Work request – Set each line of the data down exactly, please.

Collected material –
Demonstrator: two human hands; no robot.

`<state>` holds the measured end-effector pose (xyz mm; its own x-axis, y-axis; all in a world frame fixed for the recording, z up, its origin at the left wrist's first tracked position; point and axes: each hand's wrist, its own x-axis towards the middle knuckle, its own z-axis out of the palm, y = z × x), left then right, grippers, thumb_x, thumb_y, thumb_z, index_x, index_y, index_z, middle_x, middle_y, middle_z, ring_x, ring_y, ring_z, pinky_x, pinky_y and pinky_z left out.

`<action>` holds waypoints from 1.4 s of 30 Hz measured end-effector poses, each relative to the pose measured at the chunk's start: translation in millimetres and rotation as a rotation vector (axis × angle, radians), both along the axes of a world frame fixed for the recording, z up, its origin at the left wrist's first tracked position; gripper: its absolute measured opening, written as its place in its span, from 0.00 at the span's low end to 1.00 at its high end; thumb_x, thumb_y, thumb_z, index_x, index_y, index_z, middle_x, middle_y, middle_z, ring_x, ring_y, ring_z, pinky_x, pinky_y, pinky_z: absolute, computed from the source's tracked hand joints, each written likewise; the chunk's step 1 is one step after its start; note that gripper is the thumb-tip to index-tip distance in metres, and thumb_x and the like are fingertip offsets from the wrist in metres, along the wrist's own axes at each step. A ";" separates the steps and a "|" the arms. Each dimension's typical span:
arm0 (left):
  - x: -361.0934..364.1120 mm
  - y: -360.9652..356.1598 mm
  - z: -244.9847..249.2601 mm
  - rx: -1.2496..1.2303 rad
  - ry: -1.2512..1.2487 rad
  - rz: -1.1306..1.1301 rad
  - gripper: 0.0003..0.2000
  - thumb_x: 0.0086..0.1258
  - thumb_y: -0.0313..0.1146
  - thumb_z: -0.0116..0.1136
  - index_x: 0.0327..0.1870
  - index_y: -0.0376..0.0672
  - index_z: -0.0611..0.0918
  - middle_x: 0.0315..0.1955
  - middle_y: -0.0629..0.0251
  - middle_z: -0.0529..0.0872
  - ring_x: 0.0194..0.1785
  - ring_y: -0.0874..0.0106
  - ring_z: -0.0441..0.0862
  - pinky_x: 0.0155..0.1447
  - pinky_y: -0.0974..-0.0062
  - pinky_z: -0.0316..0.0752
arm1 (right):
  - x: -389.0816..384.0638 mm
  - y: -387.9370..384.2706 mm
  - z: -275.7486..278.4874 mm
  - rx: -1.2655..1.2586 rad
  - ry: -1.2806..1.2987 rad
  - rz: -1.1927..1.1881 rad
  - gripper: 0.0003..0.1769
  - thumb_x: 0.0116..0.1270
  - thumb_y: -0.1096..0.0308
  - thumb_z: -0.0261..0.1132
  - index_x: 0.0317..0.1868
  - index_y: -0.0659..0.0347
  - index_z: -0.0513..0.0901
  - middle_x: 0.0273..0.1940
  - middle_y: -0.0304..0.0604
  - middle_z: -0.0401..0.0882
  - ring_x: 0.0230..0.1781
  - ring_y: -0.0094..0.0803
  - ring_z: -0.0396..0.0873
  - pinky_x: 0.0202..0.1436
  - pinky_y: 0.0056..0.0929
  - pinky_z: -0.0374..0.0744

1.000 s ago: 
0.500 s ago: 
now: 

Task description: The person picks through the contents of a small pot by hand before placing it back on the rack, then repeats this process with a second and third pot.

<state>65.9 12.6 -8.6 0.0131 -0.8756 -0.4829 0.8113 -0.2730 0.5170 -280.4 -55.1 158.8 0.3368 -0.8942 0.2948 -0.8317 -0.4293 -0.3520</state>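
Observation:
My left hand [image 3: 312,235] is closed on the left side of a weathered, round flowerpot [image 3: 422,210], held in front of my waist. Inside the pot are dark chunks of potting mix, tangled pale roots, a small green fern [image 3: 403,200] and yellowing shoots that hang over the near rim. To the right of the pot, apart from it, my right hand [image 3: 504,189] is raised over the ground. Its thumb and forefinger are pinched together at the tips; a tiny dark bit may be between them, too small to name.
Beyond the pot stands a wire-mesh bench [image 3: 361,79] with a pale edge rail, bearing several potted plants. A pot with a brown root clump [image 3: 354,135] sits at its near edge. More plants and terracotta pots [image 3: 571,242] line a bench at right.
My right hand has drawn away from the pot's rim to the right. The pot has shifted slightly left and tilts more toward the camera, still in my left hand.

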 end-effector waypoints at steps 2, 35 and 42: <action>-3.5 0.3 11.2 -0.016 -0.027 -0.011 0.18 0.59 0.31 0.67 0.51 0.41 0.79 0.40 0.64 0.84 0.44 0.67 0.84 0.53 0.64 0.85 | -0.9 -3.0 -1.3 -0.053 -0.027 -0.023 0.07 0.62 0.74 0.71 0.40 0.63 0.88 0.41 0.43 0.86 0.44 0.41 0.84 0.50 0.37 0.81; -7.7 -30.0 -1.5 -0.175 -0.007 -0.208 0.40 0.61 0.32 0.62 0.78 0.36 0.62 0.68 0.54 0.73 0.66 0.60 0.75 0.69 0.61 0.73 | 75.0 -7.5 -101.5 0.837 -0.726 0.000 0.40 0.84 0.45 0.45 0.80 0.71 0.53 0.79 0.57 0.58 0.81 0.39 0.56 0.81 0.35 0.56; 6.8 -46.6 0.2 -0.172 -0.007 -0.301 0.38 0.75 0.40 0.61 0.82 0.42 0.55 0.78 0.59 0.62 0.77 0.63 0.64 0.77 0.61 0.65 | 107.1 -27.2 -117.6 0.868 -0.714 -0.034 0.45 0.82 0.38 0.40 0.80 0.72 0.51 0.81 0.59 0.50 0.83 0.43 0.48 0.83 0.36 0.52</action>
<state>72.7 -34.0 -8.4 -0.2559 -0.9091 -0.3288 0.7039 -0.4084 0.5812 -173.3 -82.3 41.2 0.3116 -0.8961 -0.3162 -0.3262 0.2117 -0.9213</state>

Answer to this exercise –
Demonstrator: two human hands; no robot.

`<state>` holds the measured end-effector pose (xyz mm; its own x-axis, y-axis; all in a world frame fixed for the recording, z up, its origin at the left wrist's first tracked position; point and axes: each hand's wrist, its own x-axis towards the middle knuckle, its own z-axis out of the palm, y = z × x), left then right, grippers, thumb_x, thumb_y, thumb_z, index_x, index_y, index_z, middle_x, middle_y, middle_z, ring_x, ring_y, ring_z, pinky_x, pinky_y and pinky_z left out.

`<action>` holds waypoints from 1.4 s of 30 Hz measured end-effector poses, each relative to the pose measured at the chunk's start: translation in millimetres and rotation as a rotation vector (axis × angle, radians), both along the axes of a world frame fixed for the recording, z up, its origin at the left wrist's first tracked position; gripper: its absolute measured opening, written as its place in its span, from 0.00 at the span's low end to 1.00 at its high end; thumb_x, thumb_y, thumb_z, index_x, index_y, index_z, middle_x, middle_y, middle_z, ring_x, ring_y, ring_z, pinky_x, pinky_y, pinky_z: absolute, computed from the source's tracked hand joints, each written likewise; the chunk's step 1 is one step after its start; note that gripper is the thumb-tip to index-tip distance in metres, and thumb_x and the like are fingertip offsets from the wrist in metres, along the wrist's own axes at each step. A ";" separates the steps and a "|" the arms. Each dimension's typical span:
arm0 (left):
  - x: -361.0934..364.1120 mm
  - y: -360.9652..356.1598 mm
  - z: -244.9847..249.2601 mm
  - rx: -1.2496..1.2303 rad
  - ry: -1.2512..1.2487 rad
  - rz: -1.1306..1.1301 rad
  - gripper: 0.0003..0.2000
  - thumb_x: 0.0086..0.1258
  - thumb_y: -0.0313..0.1146
  - thumb_z: -0.0116..0.1136
  - index_x: 0.0327..0.1870
  - index_y: -0.0376..0.0672
  - index_z: -0.0611..0.0918
  - middle_x: 0.0315..0.1955
  - middle_y: -0.0629..0.0251
  - middle_z: -0.0529..0.0872
  - ring_x: 0.0194..0.1785
  - ring_y: -0.0874..0.0106
  - ring_z: -0.0441..0.0862
  - pinky_x: 0.0155..0.1447
  - pinky_y: -0.0974..-0.0062
  - pinky_z: -0.0316..0.0752
arm1 (right):
  - x: -389.0816..384.0638 mm
  - y: -387.9370..384.2706 mm
  - z: -275.7486..278.4874 mm
  - rx: -1.2655..1.2586 rad
  - ry: -1.2806..1.2987 rad
  - rz: -1.1927..1.1881 rad
  - gripper: 0.0003..0.1769
  - thumb_x: 0.0116..0.1270
  - thumb_y: -0.1096..0.0308
  - thumb_z: -0.0261..0.1132
  - index_x: 0.0317..0.1868
  - index_y: -0.0659..0.0347
  - index_z: -0.0513..0.0901
  - middle_x: 0.0273..0.1940
  - middle_y: -0.0304..0.0604
  - middle_z: -0.0401..0.0882
  - ring_x: 0.0230..0.1781
  - ring_y: -0.0094..0.0803
  - ring_z: -0.0396..0.0873
  - pinky_x: 0.0202..0.1436
  - pinky_y: 0.0056..0.0929
  - pinky_z: -0.0374..0.0744

1.000 s ago: 
0.500 s ago: 
now: 

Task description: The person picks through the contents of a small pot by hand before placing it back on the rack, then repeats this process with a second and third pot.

<state>65.9 12.6 -8.6 0.0131 -0.8756 -0.4829 0.8113 -0.2730 0.5170 -280.4 -55.1 158.8 0.3368 -0.8942 0.2948 -0.8317 -0.4293 -0.3520</state>
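Observation:
My left hand [image 3: 312,235] is closed on the left side of a weathered, round flowerpot [image 3: 422,210], held in front of my waist. Inside the pot are dark chunks of potting mix, tangled pale roots, a small green fern [image 3: 403,200] and yellowing shoots that hang over the near rim. To the right of the pot, apart from it, my right hand [image 3: 504,189] is raised over the ground. Its thumb and forefinger are pinched together at the tips; a tiny dark bit may be between them, too small to name.
Beyond the pot stands a wire-mesh bench [image 3: 361,79] with a pale edge rail, bearing several potted plants. A pot with a brown root clump [image 3: 354,135] sits at its near edge. More plants and terracotta pots [image 3: 571,242] line a bench at right.
My right hand has drawn away from the pot's rim to the right. The pot has shifted slightly left and tilts more toward the camera, still in my left hand.
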
 end-effector waypoints at steps 2, 35 and 42: <action>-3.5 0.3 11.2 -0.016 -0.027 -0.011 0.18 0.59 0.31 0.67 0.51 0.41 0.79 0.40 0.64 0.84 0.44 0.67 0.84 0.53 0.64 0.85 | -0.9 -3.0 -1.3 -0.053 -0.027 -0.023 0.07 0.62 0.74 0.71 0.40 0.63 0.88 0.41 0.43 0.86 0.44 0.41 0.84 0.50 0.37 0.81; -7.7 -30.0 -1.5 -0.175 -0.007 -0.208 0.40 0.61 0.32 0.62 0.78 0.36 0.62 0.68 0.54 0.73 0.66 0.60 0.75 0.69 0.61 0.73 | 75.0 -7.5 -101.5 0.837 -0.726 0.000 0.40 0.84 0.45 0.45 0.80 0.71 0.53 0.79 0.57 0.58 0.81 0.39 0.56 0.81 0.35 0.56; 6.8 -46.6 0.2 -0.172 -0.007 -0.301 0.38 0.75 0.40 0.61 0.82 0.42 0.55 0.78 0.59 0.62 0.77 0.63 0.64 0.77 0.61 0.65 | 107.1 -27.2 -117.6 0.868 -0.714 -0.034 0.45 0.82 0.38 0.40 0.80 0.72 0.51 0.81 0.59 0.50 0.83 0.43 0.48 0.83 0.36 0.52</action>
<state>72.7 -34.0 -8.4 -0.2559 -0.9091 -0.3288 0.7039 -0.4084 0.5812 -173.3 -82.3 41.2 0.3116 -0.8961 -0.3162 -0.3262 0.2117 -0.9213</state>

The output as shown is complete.